I have a friend who found it easier to tell his wife, five children, and minister parents (he himself had been a minister) that he was gay than it was to tell them he was an atheist. And although everyone accepted his sexual preference, on her death bed his ex-wife was still begging him to get back with Jesus before it was eternally too late.

But he had told everyone, and he never regretted it. Most of his family was fine with all of his revelations, and he was free to be himself, without fibbing to those closest to him.

My advice is this: it’s never too late to start being honest. It’s bad enough you’ve been dissembling for yourself, but now you’re considering perpetuating this into the next generation. How can you think of doing this to your child? Is that a lesson you want to teach?

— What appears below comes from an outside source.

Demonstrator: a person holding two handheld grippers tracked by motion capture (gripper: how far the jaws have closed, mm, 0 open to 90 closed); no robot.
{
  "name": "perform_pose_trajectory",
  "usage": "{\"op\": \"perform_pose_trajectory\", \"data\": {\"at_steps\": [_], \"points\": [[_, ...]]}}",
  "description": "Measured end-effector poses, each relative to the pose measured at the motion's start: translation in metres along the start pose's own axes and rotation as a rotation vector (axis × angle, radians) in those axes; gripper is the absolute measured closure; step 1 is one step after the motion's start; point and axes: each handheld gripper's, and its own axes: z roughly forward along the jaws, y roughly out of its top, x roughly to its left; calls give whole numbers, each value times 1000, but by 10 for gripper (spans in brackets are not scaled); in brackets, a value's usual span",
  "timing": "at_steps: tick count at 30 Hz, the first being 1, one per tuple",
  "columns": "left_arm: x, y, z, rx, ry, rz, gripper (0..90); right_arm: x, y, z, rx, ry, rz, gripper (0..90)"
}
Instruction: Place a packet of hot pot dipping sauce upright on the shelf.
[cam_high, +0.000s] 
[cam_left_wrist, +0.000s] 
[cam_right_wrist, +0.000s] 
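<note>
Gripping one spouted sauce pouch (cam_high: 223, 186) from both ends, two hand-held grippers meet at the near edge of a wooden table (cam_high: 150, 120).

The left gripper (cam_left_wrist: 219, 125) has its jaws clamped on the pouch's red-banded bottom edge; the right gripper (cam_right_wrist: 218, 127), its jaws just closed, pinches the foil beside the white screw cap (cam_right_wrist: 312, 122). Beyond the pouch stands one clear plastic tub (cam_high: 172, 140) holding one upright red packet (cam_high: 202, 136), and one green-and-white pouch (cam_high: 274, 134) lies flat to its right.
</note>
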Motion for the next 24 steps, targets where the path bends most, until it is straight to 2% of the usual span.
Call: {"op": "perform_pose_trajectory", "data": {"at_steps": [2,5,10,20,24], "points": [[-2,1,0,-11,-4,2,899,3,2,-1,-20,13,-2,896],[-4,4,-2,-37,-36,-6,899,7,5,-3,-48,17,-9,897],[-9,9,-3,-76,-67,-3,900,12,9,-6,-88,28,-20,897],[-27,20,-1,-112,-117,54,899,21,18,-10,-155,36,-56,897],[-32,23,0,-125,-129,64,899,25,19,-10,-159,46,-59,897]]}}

I also wouldn’t be too sure your mother is clueless about your atheism when you’re open about it to everyone except your family. Her own father is a lifelong atheist, but somehow she was bitten by the God bug. She may truly believe she’s succeeded in passing it on to you, or maybe she’s just happy to pretend along with you.

I don’t see what you’ve been doing as humane to your mother or yourself. I do see it as dishonest to her, repressive to you, and potentially dysfunctional to your new family. What does your husband think about all this? Is he on board with baptizing your child just to keep up the charade, but then letting it drop once it’s time to go to church?

It’s time for you to accept the role of grown-up. As a parent, your job is to be an adult to your child, not a child to your mother. You can either start by telling your mother that you’re not a believer, or you can just drop all pretense of being one and wait for her to ask. She may very well know on some level and may prefer “don’t ask, don’t tell” to being forced to face facts. But if she does ask, answer truthfully. By being an “unapologetic” atheist, you’re not doing anything wrong. (On the other hand, deceiving your mother sure doesn’t seem right.)

Regardless of her truth, your views are your truth, and have been for more than half your life already. It’s time to live without pretense, so your child won’t have to continue this deception—and the messages it conveys about the relative value of religious belief over atheism and of blissful ignorance over reality.